Waters, the next town south of here, was like that. Following the end of the lumberjack era, though, a local resident built a fence half a mile long out of the whiskey bottles the lumberjacks left behind, plus mortar. I like to think that my great-grandfather might have contributed to that; he was a lumberjack, probably right in this area at one time or another, and by all accounts he emptied his share of whiskey bottles.

(By the way, by the bottles people still find much of the whiskey wasn't "whiskey" as such. It was stomach bitters, tuberculosis medicine, arthritis medicine, and so on-- but it all ran about eighty proof.)

It says something about the lumberjacks that somebody could build a "stone" wall a mile long out of the whiskey bottles they emptied. It says something about the tourist trade that this wall became a major tourist attraction. It says something about the tourists that they eventually chipped the wall to pieces, one souvenir at a time.

Waters had a recent economic renaissance when they opened a half-sized McDonalds out by the freeway, half a mile east of town. But after hanging on for three bitter years, it closed. Now the building, stripped of most of the features which made it identifiable as a McDonalds, is boarded up and for rent.

I didn't think it was possible for a fast food place to go bankrupt, especially one all by itself only a few miles south of Gaylord-- which is a terrible place to get through on a summer weekend, due to the heavy tourist traffic. One would think people would stop at Waters instead and save an hour.
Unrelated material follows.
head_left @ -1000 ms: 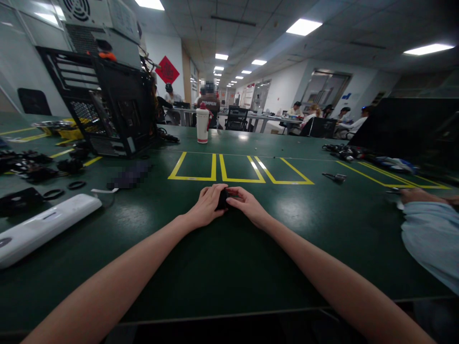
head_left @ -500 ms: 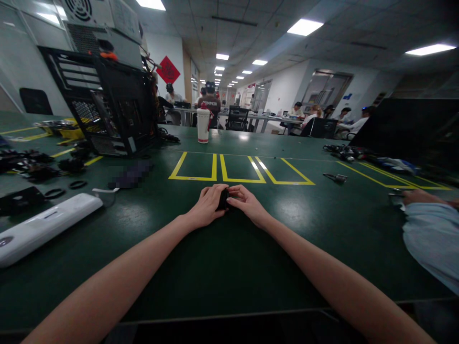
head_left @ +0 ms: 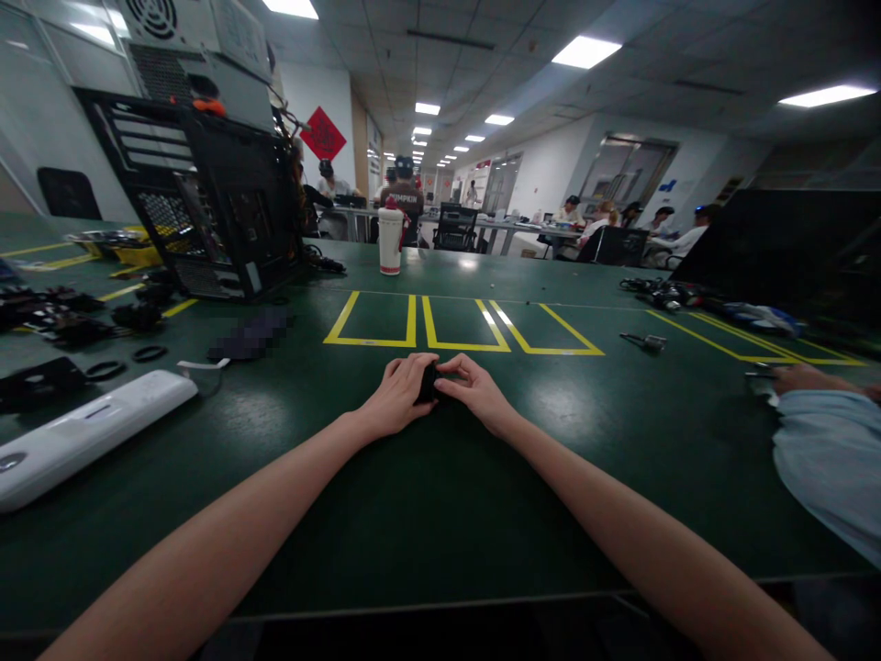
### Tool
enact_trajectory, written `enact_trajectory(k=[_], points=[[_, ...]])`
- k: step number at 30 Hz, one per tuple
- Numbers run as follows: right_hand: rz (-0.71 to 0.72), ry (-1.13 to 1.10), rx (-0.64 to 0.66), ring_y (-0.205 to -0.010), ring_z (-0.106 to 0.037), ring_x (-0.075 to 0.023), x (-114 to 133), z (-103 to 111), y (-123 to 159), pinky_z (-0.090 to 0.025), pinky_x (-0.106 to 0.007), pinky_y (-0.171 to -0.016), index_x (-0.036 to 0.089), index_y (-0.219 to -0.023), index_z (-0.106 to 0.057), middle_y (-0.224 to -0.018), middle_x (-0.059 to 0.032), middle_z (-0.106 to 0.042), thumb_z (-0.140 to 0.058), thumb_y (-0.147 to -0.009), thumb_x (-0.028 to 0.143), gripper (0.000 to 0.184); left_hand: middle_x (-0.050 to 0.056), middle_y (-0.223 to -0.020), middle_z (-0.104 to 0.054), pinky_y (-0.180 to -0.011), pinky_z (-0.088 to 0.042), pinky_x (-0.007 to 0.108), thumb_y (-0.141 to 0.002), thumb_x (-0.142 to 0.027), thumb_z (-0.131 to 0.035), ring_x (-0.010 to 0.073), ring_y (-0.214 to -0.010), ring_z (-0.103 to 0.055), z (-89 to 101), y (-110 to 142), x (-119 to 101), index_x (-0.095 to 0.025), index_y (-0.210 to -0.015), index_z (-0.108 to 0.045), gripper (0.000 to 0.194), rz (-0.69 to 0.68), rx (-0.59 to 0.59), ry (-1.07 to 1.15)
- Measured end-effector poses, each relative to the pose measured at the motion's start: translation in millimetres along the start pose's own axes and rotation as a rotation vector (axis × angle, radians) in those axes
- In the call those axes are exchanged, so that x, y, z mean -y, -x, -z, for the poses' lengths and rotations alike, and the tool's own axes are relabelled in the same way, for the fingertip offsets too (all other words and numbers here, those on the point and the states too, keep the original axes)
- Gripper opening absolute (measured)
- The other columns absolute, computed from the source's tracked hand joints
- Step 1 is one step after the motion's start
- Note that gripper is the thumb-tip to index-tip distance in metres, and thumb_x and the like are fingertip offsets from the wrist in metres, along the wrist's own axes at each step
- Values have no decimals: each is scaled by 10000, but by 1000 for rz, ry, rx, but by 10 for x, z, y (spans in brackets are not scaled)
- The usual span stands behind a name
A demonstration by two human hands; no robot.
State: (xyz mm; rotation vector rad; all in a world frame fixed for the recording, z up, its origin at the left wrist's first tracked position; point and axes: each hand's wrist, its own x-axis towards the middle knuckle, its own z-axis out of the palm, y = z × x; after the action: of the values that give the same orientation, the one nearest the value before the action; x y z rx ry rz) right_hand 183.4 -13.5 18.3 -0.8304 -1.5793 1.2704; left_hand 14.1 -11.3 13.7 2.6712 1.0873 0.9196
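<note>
Between my two hands, on the green table (head_left: 440, 514), is a small black object (head_left: 428, 384), mostly covered by fingers, so its kind cannot be made out. My left hand (head_left: 403, 393) wraps round its left side, thumb toward me and fingers over the top. From the right, my right hand (head_left: 473, 390) pinches at its edge with thumb and fingertips. Just beyond the hands, yellow tape outlines (head_left: 464, 348) mark the table top.
At left stand a black computer case (head_left: 240, 220) and a white power strip (head_left: 96, 431), with black rings (head_left: 106, 371) nearby. A white cup (head_left: 389, 243) stands ahead. To the right lie a small metal part (head_left: 644, 341) and another person's sleeved arm (head_left: 819, 450).
The black object has turned very slightly between my fingers. Both hands keep almost the same place and grip.
</note>
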Motion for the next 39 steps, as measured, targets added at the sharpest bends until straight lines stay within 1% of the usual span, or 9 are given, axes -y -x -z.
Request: enact_trajectory(k=[6, 11, 16, 20, 23, 27, 31, 36, 39], points=[[-9, 43, 6, -920, -545, -151, 4, -13, 7, -426, -347, -845, 204, -971, -504, -1018, -38, -531, -594, -690, 265, 301, 77, -1188, -395, -965, -248, 434, -718, -189, -545, 226, -1130, -379, 4, 3, -4, -228, -1203, -235, 577, -1, 4, 4], [33, 24, 23, -900, -546, -135, -31, 17, 9, -430, -330, -852, 208, -901, -515, -953, -2, -534, -648, -634, 221, 299, 80, -1177, -404, -953, -258, 435, -705, -197, -560, 231, -1118, -386, -23, -6, 10, -219, -1191, -248, 578, 3, -12, -9], [4, -3, 14, -804, -568, -121, -13, 7, 9, -456, -326, -788, 205, -865, -514, -924, 0, -532, -621, -668, 252, 229, 81, -1185, -398, -961, -251, 428, -716, -203, -549, 226, -1121, -385, -11, -7, 3, -216, -1196, -245, 568, -1, -1, -7], [-7, 20, 1, -883, -555, -138, 3, -3, -1, -433, -333, -836, 201, -928, -511, -991, -25, -533, -610, -675, 252, 277, 81, -1185, -400, -961, -251, 432, -720, -198, -541, 228, -1127, -382, 9, -2, -6, -221, -1195, -244, 561, 2, 5, -2], [-36, 28, 25, -919, -548, -147, 0, 6, -2, -421, -351, -860, 196, -965, -503, -1038, -40, -526, -596, -688, 247, 297, 83, -1188, -398, -961, -248, 434, -713, -193, -546, 232, -1130, -378, 8, -1, -3, -219, -1195, -242, 570, 3, 5, -2], [-4, -10, 56, -939, -541, -146, -15, 19, 9, -419, -349, -876, 209, -920, -491, -994, -14, -532, -650, -633, 203, 328, 78, -1191, -396, -963, -241, 440, -710, -191, -546, 233, -1132, -377, -5, -1, 5, -228, -1194, -244, 572, 2, 2, 4], [12, -13, 41, -914, -546, -140, -14, 12, 14, -423, -350, -868, 208, -881, -498, -942, -9, -543, -630, -660, 232, 259, 81, -1189, -397, -954, -252, 438, -711, -195, -545, 233, -1126, -383, -8, -2, 8, -225, -1193, -245, 568, 4, -8, -2], [-35, 24, 23, -928, -546, -154, -29, 17, -7, -426, -361, -861, 200, -963, -496, -1000, -38, -543, -616, -678, 250, 313, 76, -1192, -393, -965, -243, 436, -710, -194, -547, 229, -1132, -378, -5, 1, 9, -227, -1201, -235, 583, 5, 3, -2], [-48, 29, 60, -950, -540, -160, -51, 41, -19, -415, -370, -877, 190, -974, -502, -1030, -49, -543, -609, -680, 253, 319, 74, -1185, -396, -962, -243, 442, -696, -184, -554, 236, -1134, -376, -9, 1, 13, -230, -1195, -235, 594, 12, -5, -4]])
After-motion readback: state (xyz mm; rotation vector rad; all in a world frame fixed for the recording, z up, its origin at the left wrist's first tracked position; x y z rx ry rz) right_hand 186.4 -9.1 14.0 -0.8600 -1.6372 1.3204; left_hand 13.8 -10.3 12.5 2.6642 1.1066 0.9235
But service there, both times I went, was just horrible. Slow, cold food, WRONG food. My friends all agree with me on this, so it wasn't just bad luck on my part. Generally the staff at the Waters McDonalds were evidence that unemployment was too LOW, and that certain people SHOULDN'T have jobs.

I suppose somebody might build a fence out of mortar and drink cups now, but if they do it's not going to last nearly as long as the late lamented Bottle Fence.